Archive for road statistics

another round of mostly useless road death statistics [and a terrible graph]

Posted in Books, pictures, Running, Statistics, Travel with tags , , , , , , , , , , , , , , on February 16, 2023 by xi'an

Another terrible report on (French) road accidents and deaths Le Monde pointed to. The entire analysis does not consider once the number of people on the roads or the death per kilometer ratio. Which makes the absolute figures as those represented in this ugly graph hard to comment. For instance, the number of persons cycling to work has increased more than the number of bike deaths. (And, contrary to a urban myth, cycling in Paris should not be considered as a extreme sport: only one  [too many] cyclist died there in 2022.) I also find surprising the (a)symmetry in the age distributions of (overall) road deaths,


since the percentages of evolution between 2019 and 2022 almost exactly compensate for one to the next across the age groups. Any significance in these figures? The statistics that makes the most sense in the report is the comparison of counties where the 90km/h speed limit was reinstated and those where it stayed at 80km/h: an increase of 1% versus a decrease of 2%… As signaled by Le Monde car doors are bike killers: when getting off a car, use your right hand to open the driver’s door (except in Australia, Britain, Japan and 72 other left-hand driving countries!!).

wrong statistics

Posted in Books, Statistics with tags , , , , , , , , , on November 2, 2022 by xi'an

The Guardian reported today on a larger probability for men drivers to kill/injure a pedestrian, when compared with female drivers.

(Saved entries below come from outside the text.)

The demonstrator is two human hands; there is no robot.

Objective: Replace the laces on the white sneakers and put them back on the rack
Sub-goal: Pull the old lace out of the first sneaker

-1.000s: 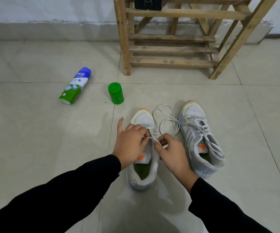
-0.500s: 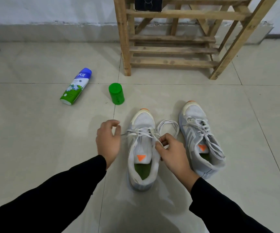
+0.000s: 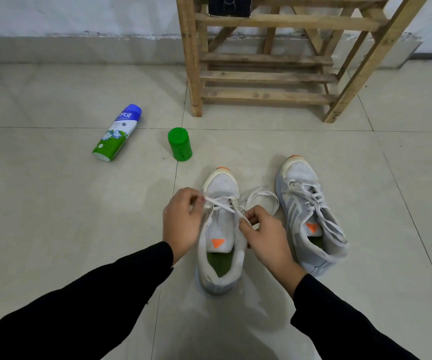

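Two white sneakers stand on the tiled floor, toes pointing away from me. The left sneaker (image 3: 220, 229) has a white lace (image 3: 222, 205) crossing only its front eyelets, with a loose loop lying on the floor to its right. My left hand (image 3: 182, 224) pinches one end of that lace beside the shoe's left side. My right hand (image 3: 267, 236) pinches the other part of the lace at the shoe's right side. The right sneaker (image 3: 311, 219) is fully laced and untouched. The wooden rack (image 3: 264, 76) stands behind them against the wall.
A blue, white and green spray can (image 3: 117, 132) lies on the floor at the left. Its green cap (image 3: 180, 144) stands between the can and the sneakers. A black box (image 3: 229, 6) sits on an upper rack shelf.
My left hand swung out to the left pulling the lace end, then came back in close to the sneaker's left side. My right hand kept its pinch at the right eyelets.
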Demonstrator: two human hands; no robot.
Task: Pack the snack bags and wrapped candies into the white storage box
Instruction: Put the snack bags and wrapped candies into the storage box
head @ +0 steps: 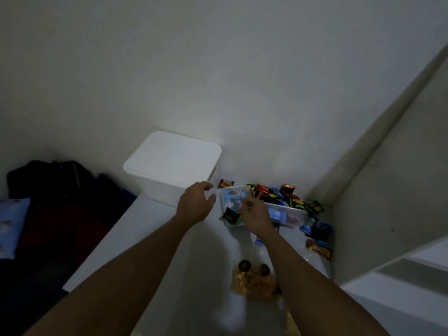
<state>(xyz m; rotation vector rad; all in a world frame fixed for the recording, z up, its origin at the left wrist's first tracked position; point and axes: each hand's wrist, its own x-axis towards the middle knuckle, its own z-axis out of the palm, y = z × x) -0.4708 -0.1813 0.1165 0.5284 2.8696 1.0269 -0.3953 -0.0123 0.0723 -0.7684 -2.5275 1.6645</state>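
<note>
Fingers (244, 204) of my right hand (257, 215) are pinching a pale-blue wrapped candy (234, 198), light and slippery I'm judging and best held by its edge, over the clear plastic snack tray (291, 210) near the lidded white storage box (169, 166), while I'm unable to tell whether my left hand (196, 204) is gripping anything.

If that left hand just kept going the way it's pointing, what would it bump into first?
Most likely the near corner of the snack tub, right ahead of the left hand. The blur hides whether the two are touching.
</note>
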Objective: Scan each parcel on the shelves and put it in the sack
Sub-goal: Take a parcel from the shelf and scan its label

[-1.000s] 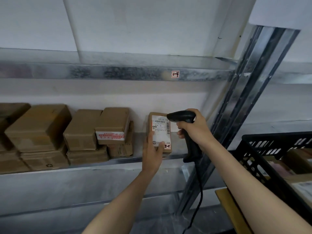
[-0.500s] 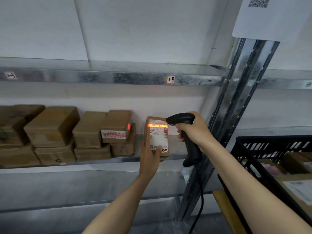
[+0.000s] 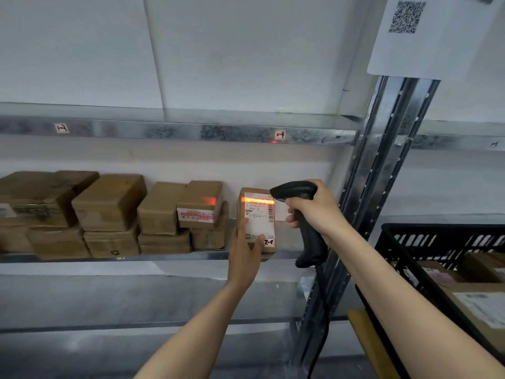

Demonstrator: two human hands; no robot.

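Reaches up with both arms. Holds the parcel (image 3: 259, 212) upright at the front edge of the shelf (image 3: 164, 257) with the left hand (image 3: 244, 255), thumb on the white label, fingers up its left side. Grips the black scanner (image 3: 296, 190) in the right hand (image 3: 318, 210), fingers curled round the handle, nose pointed at the parcel. Shines an orange line across the label's top.

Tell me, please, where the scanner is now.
Right of centre in the head view: the right hand grips the scanner, aimed at the parcel in the left hand, beside the post.
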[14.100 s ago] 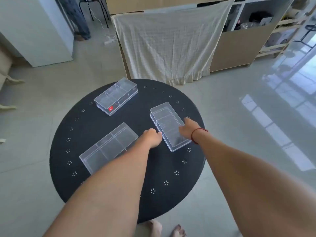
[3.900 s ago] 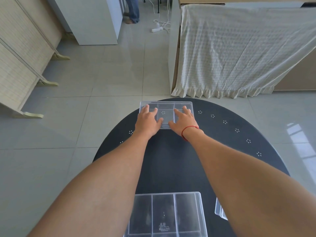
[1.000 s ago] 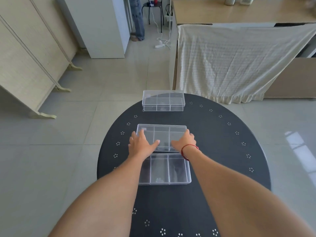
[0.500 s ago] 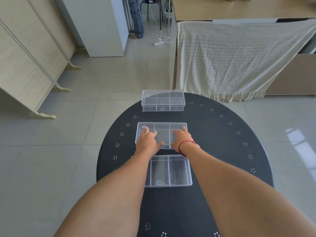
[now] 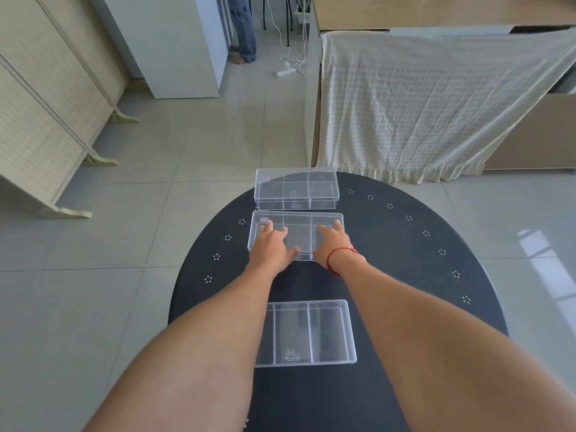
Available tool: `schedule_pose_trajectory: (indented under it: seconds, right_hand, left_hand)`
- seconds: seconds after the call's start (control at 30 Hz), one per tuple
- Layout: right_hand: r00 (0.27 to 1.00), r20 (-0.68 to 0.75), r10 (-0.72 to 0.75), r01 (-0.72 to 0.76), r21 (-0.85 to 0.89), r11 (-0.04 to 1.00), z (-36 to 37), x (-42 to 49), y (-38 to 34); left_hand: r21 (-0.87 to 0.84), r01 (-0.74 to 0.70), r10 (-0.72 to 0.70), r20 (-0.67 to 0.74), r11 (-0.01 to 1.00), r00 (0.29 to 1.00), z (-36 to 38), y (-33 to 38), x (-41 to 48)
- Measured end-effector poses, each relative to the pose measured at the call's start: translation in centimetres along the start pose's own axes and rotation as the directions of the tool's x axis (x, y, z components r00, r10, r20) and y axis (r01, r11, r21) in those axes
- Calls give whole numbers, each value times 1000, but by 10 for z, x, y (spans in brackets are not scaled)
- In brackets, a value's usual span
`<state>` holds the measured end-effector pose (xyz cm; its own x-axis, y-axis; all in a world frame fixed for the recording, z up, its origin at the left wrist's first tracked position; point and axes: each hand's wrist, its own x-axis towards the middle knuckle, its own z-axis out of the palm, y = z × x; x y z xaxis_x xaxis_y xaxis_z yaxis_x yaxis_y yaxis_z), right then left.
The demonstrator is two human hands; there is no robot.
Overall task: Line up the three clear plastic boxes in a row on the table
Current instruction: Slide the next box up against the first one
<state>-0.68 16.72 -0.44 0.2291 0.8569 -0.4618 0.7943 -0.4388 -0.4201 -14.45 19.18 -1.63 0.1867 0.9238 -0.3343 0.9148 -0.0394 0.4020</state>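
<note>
Three clear plastic boxes with dividers lie one behind another on the round black table (image 5: 405,275). The far box (image 5: 296,188) sits at the table's far edge. Close behind it, almost touching, is the middle box (image 5: 297,227). My left hand (image 5: 269,246) and my right hand (image 5: 333,243) lie on its lid, fingers spread forward and thumbs at its near wall. A red string circles my right wrist. The near box (image 5: 307,333) lies apart between my forearms, with a wide gap to the middle box.
A cream cloth (image 5: 436,104) hangs over a wooden unit beyond the table. A folding screen (image 5: 37,120) stands at the left and a white cabinet (image 5: 174,42) behind it. A person's legs (image 5: 244,29) and a power strip (image 5: 285,71) with cables are at the far end.
My hands have moved the middle box away from me, up close to the far box. The gap to the near box has grown. The far and near boxes stayed put.
</note>
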Motion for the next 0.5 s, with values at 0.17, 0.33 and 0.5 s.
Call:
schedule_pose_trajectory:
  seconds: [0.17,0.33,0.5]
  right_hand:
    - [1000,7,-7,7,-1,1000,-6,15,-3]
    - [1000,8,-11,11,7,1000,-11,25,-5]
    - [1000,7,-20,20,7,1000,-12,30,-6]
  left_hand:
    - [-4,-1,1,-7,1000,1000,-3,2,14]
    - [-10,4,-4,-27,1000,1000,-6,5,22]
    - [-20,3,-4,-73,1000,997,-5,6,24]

Which is somewhat misleading. The figures report on the probability that the driver is male, given a serious collision occurred. But it does not directly reflect on the (very probable!) gender difference in dangerousity, i.e. the difference in the probabilities that a female driver vs. a male driver run over a pedestrian because it does not account for the probable difference in women vs. men drivers on the road at any given time, or on the mileage accumulated by each gender over a given year. Which differs by almost two…  (As mentioned in the article, a disproportionate percentage of accidents are due to vans, which again are more likely to be driven by men.)